Exercise goal: Where a line of the records contains the word "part", show that line.

--------------------

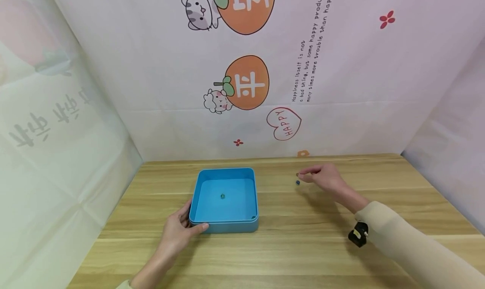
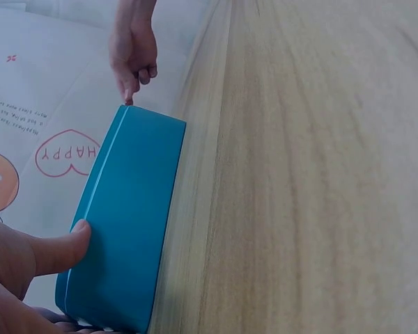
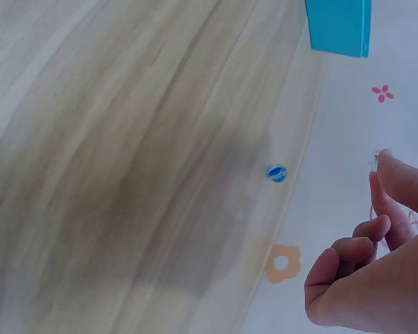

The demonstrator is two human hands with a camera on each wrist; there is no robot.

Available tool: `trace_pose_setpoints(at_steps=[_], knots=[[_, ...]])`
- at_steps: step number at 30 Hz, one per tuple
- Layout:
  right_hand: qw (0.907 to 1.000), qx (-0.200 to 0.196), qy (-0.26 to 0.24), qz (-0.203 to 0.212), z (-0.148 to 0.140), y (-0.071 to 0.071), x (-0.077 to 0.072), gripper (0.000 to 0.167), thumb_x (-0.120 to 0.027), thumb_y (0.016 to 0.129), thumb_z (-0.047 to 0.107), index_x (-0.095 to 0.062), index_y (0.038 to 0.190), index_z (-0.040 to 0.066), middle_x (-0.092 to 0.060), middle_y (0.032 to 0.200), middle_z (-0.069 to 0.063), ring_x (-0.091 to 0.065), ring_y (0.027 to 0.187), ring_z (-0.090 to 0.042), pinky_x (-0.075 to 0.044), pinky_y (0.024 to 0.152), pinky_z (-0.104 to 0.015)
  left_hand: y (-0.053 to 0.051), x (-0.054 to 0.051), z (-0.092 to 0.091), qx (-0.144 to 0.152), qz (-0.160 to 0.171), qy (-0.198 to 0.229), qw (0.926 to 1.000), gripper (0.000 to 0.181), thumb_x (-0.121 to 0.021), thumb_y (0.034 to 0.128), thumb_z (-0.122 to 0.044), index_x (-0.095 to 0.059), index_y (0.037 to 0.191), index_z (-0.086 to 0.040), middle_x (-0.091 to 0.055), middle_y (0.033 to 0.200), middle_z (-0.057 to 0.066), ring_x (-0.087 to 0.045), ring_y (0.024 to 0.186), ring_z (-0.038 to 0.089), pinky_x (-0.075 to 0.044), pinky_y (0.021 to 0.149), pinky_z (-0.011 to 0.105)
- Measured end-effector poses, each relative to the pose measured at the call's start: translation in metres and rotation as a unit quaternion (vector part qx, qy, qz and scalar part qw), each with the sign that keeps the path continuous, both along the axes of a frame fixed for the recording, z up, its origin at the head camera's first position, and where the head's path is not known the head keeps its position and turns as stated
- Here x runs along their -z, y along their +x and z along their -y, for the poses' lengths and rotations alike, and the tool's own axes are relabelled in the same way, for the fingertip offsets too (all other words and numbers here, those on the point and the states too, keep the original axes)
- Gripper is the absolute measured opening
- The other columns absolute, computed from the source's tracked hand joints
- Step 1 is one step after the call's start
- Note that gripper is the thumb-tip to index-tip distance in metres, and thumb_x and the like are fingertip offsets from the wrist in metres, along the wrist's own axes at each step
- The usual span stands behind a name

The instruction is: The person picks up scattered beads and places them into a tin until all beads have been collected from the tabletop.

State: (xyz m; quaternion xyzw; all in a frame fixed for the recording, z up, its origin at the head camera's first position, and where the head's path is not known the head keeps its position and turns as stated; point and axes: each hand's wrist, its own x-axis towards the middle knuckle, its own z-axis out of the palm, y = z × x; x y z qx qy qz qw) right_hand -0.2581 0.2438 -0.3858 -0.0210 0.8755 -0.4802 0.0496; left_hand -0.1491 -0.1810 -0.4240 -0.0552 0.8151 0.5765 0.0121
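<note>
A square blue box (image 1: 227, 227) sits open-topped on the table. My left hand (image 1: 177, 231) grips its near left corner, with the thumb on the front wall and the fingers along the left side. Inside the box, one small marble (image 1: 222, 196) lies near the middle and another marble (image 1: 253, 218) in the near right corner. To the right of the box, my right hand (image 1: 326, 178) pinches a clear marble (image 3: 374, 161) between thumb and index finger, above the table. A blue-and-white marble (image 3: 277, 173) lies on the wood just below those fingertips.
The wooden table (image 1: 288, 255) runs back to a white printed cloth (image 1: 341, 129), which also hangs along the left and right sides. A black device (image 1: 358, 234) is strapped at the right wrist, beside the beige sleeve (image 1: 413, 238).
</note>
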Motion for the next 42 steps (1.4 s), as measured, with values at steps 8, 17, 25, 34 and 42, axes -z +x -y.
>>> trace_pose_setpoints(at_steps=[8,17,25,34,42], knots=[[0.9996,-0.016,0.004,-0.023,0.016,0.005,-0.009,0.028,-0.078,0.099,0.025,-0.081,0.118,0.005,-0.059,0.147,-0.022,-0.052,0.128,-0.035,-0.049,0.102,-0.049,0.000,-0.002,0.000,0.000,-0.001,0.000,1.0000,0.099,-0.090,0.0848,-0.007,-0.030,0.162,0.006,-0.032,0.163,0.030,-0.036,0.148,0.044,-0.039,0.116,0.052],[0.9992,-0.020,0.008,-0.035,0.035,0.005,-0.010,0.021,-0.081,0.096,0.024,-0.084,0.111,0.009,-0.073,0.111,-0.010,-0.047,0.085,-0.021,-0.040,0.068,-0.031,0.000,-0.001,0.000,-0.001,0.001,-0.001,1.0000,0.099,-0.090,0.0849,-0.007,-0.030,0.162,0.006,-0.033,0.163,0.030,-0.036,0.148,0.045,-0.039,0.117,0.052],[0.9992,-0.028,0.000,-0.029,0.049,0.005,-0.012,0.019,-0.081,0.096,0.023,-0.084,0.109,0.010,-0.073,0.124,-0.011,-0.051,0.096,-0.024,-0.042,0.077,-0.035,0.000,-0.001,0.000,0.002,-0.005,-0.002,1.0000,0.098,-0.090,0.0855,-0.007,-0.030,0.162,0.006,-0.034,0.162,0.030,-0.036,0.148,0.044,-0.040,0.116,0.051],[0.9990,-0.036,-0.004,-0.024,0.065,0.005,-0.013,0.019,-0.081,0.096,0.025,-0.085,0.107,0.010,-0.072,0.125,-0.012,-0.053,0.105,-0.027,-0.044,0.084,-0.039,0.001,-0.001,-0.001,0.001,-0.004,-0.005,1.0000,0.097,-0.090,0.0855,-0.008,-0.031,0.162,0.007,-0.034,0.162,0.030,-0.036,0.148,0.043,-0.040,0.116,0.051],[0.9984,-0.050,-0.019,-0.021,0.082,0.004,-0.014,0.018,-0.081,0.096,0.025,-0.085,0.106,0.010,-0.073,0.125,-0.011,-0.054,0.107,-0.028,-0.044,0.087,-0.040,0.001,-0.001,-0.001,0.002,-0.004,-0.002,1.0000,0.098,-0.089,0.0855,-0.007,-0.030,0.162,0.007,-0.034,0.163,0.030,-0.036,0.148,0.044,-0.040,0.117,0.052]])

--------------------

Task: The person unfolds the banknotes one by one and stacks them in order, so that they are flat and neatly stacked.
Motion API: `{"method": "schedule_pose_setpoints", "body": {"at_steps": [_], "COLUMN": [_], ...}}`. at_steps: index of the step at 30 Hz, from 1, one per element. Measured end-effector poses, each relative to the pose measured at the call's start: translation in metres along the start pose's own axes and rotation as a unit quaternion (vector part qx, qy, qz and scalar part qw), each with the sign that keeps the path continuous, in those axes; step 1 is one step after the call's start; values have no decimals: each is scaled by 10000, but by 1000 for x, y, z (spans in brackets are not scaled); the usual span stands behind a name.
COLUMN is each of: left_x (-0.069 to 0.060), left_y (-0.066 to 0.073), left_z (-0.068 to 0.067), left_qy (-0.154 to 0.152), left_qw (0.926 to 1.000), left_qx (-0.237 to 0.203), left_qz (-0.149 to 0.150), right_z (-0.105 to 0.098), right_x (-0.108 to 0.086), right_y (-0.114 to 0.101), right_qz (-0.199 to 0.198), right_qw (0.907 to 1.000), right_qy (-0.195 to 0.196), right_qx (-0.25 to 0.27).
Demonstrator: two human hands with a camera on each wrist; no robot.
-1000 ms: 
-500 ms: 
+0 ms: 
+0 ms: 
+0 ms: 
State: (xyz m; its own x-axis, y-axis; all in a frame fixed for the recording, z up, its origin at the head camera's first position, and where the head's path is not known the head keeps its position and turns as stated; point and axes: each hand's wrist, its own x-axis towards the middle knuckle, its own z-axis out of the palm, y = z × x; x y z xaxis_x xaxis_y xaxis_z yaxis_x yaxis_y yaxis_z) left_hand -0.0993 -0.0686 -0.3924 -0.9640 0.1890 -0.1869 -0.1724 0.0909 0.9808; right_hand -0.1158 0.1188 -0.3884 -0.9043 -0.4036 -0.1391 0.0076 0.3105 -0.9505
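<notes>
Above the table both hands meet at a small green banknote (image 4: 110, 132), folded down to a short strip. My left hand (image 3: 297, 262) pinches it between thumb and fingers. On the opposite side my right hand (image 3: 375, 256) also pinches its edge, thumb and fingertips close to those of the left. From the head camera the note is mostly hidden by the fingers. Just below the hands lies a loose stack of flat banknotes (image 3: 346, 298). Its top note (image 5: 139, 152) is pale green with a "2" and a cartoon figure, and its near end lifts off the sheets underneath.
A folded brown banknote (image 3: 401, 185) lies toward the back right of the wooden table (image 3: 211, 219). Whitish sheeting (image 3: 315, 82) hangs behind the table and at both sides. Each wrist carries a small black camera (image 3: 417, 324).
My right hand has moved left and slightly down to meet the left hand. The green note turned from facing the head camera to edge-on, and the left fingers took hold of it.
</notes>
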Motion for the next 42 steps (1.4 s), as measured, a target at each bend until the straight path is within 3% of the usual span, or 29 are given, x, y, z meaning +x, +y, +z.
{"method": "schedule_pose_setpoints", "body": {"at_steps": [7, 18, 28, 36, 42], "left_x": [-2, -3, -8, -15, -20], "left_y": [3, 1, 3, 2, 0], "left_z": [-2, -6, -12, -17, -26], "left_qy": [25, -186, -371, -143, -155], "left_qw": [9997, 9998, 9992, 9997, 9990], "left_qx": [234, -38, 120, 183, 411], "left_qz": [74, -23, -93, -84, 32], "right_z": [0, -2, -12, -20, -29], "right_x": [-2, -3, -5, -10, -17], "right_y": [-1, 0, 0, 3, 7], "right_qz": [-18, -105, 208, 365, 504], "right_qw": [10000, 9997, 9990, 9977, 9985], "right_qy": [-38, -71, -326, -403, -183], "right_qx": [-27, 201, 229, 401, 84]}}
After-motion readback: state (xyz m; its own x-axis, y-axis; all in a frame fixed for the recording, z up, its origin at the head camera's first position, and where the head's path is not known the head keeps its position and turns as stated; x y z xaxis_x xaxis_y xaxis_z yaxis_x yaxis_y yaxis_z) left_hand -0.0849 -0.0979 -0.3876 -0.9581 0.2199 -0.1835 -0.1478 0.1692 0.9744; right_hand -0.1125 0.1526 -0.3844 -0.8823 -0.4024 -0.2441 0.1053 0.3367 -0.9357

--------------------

Result of this exercise:
- Measured end-effector poses, each relative to the pose measured at the call's start: translation in metres and rotation as a unit quaternion (vector part qx, qy, qz and scalar part qw), each with the sign that keeps the path continuous, both along the axes of a frame fixed for the recording, z up, its origin at the head camera's first position, and where the head's path is not known the head keeps its position and turns as stated
Motion API: `{"method": "schedule_pose_setpoints", "body": {"at_steps": [_], "COLUMN": [_], ...}}`. at_steps: index of the step at 30 Hz, from 1, one per element. Measured end-effector poses, each relative to the pose measured at the call's start: translation in metres along the start pose's own axes and rotation as a unit quaternion (vector part qx, qy, qz and scalar part qw), each with the sign that keeps the path continuous, in those axes; step 1 is one step after the call's start; values have no decimals: each is scaled by 10000, but by 1000 for x, y, z (spans in brackets are not scaled); the usual span stands behind a name.

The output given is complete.